The required output is the exact run of lines below that opens at the line with "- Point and" and closes at the line with "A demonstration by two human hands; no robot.".
Start of Block
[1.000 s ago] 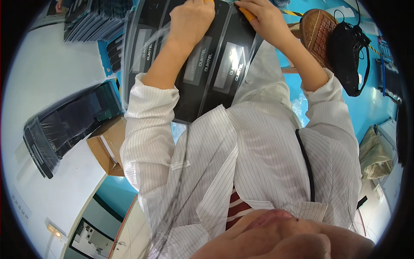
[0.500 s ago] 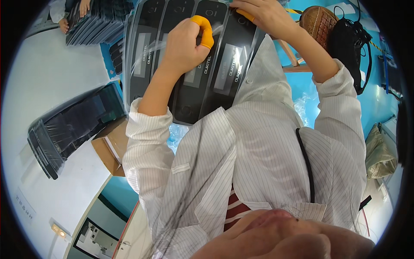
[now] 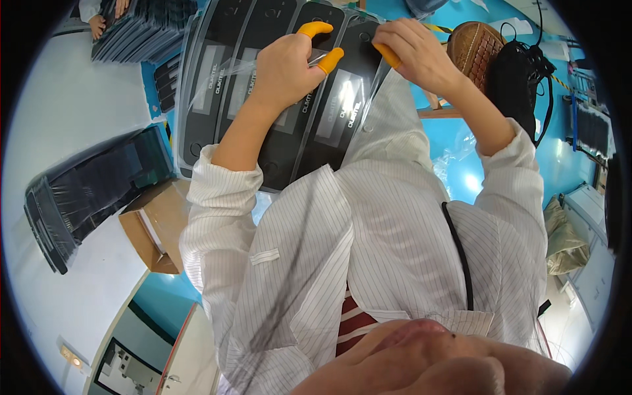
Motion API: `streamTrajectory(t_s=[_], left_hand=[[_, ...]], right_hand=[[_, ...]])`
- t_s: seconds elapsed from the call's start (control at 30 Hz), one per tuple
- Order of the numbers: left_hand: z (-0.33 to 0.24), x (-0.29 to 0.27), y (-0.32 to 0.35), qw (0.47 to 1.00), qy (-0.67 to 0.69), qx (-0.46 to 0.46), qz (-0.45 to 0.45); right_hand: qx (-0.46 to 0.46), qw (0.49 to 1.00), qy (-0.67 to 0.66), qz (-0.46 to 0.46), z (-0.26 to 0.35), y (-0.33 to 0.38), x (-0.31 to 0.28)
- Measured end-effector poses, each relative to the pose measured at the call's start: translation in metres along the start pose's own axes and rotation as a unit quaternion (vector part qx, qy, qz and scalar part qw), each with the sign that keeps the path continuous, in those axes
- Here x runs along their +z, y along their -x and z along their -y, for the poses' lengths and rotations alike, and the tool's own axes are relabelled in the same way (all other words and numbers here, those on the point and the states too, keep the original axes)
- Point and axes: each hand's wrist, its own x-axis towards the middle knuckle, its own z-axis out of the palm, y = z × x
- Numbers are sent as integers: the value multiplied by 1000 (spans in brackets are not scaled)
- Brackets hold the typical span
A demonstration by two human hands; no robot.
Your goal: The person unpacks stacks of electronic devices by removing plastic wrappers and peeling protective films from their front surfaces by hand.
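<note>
Several long black phone-shaped panels (image 3: 276,148) lie side by side in a clear plastic tray (image 3: 183,141) close to my lap. Each has a pale rectangular patch and a round mark near one end. Over the panels is my left hand (image 3: 283,72), orange finger cots on its thumb and forefinger, their tips apart. A thin clear film (image 3: 234,69) trails beside that hand. My right hand (image 3: 421,56), also with an orange cot, is at the tray's far right corner. Its fingers are bent together, and what they hold, if anything, is hidden.
Left on the white table are a stack of dark wrapped trays (image 3: 99,187) and an open cardboard box (image 3: 155,230). Far left, another person's hand (image 3: 97,26) is near stacked dark sheets (image 3: 141,33). A brown woven shoe (image 3: 471,52) and black bag (image 3: 513,85) are at right.
My left thumb and forefinger have parted from a closed curl. My right hand has come off the rightmost panel's far end, moving nearer and right. The whole view has shifted slightly.
</note>
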Motion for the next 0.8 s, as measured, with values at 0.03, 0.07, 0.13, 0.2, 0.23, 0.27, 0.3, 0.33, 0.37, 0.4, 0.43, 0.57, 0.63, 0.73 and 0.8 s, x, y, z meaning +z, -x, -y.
streamTrajectory(t_s=[0.03,0.07,0.13,0.2,0.23,0.27,0.3,0.33,0.37,0.4,0.43,0.57,0.63,0.73,0.8], left_hand=[[0,0,0,1000,-3,12,7],[0,1,0,1000,-3,9,2],[-1,1,0,999,6,-39,32],[0,0,0,999,8,-28,26],[0,0,0,1000,12,-14,14],[1,0,1,1000,10,-23,16],[1,-1,1,1000,17,-19,14],[1,-1,1,1000,25,-14,11],[1,-1,1,1000,25,-17,6],[0,0,1,1000,16,-24,9],[-1,0,1,999,7,-35,16],[-7,-3,3,1000,-12,-16,18],[-9,-7,6,994,-24,110,4],[-8,-20,12,988,119,31,97],[-8,-27,16,956,283,3,73]], right_hand=[[0,999,-20,-48,2,-3,-1],[19,999,3,-46,1,-9,-2],[-15,1000,12,-18,-5,-23,-3],[-52,998,20,9,-14,-32,-4],[-99,993,53,26,-18,-33,-4],[-146,985,84,42,-22,-32,-4],[-151,984,83,44,-24,-29,-3],[-134,984,89,80,-26,-25,-3],[-117,982,95,116,-26,-19,-2],[-123,981,96,118,-24,-13,-2],[-99,989,86,73,-18,-6,-2],[-71,991,-100,-58,24,5,-10],[9,975,-224,3,52,1,-18],[34,940,-338,-20,62,-29,-24],[181,850,-494,0,58,-54,-22]])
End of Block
▶ _Result of this exercise_
- Point and axes: each hand's wrist, its own x-axis towards the middle knuckle, its own z-axis out of the palm, y = z × x
- Numbers are sent as integers: the value multiplied by 1000 (spans in brackets are not scaled)
- Brackets hold the typical span
A demonstration by two human hands; no robot.

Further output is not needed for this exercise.